En 45 ans, les Sparks ont composé 24 albums, sans jamais tomber dans la facilité. Hippopotamus, sorti aujourd’hui, ne fait pas exception. Entretien avec des légendes toujours avant-gardistes.

Salut ! Comment allez-vous ? Comment était le concert à La Cigale lundi soir ?

Ron : C’était génial, Catherine Ringer [ex-Rita Mitsouko, ndlr] est une artiste incroyable. Et La Cigale est une salle tellement connue à Paris, c’était un moment très spécial. Catherine nous a invité à jouer trois chansons : les deux qu’on a composé avec les Rita Mitsouko quand Fred Chichin était encore parmi nous, Singing in the Shower and Live in Las Vegas ; et When I’m With You qui est une de nos chansons. C’était une soirée magique.

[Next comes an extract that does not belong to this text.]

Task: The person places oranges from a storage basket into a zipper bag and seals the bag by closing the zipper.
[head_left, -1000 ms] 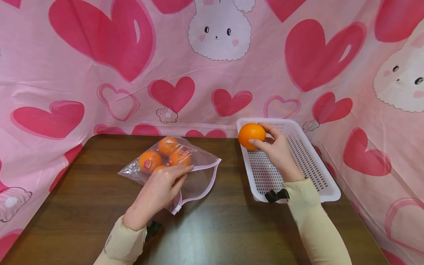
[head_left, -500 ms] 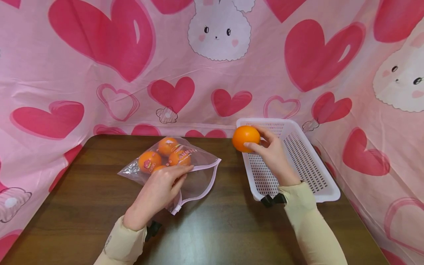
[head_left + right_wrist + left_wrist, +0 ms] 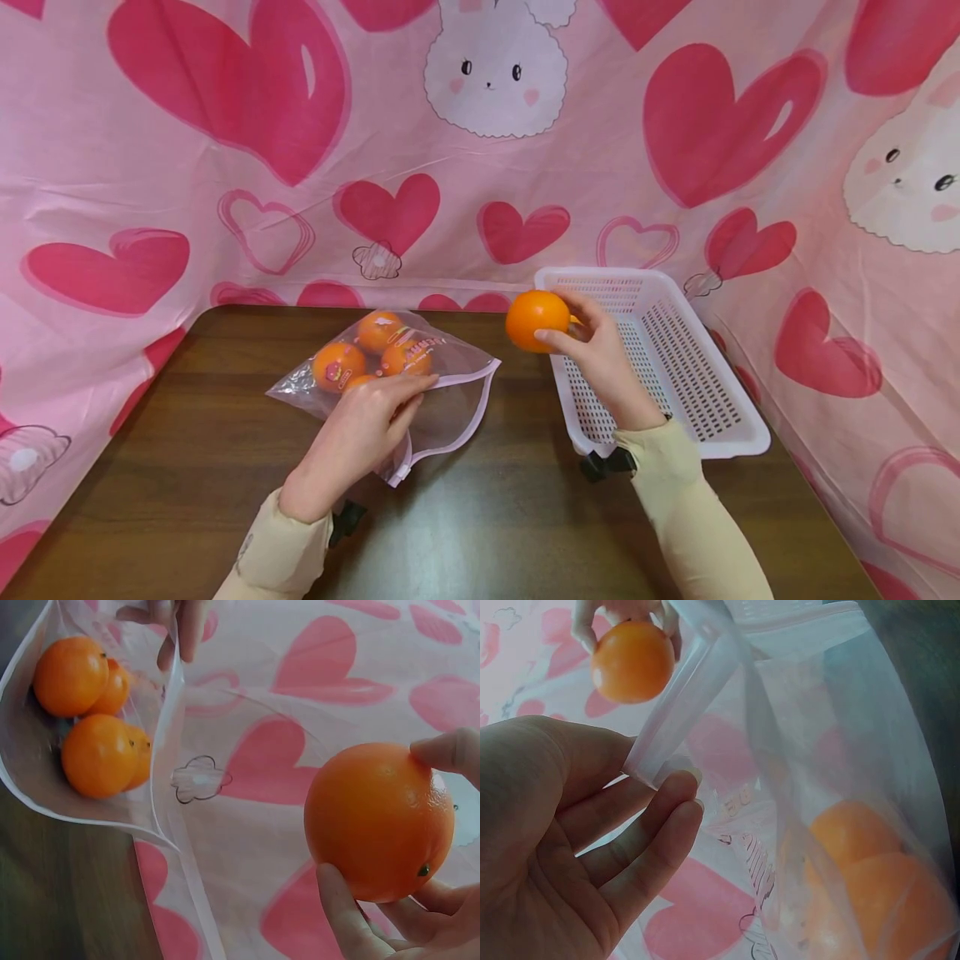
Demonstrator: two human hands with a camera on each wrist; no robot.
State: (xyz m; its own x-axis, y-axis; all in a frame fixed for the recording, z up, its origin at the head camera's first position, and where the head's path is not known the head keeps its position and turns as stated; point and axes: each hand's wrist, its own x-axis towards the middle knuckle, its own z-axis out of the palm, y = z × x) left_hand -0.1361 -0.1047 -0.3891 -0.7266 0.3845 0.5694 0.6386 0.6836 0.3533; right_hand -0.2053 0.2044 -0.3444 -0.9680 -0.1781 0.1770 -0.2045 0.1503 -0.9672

Russell : L’atmosphère était très spéciale. La salle était comble, le public arrivait sans cesse. En plus de cela, on a une relation très spéciale avec les Rita Mitsouko, une histoire commune, donc c’était très émouvant. Le genre de choses qui n’arrive qu’une fois dans une vie.

Vous sortez votre nouvel album aujourd’hui, le 8 septembre. Comment vous est venue l’inspiration pour construire un album de A à Z ?

Russell : On ne savait pas trop à quoi ça allait ressembler quand on est entrés en studio, mais ce qu’on savait c’est qu’on voulait quelque chose de provocant, de marquant. C’est notre 24ème album ; quand on a fait autant d’opus, on doit trouver un moyen de rester enthousiastes mais aussi de rendre notre public enthousiaste. On voulait aussi que des gens qui n’ont jamais entendu parler des Sparks puissent découvrir cet album et trouver ça moderne et avant-gardiste. C’est ce qu’il y a derrière tous nos albums.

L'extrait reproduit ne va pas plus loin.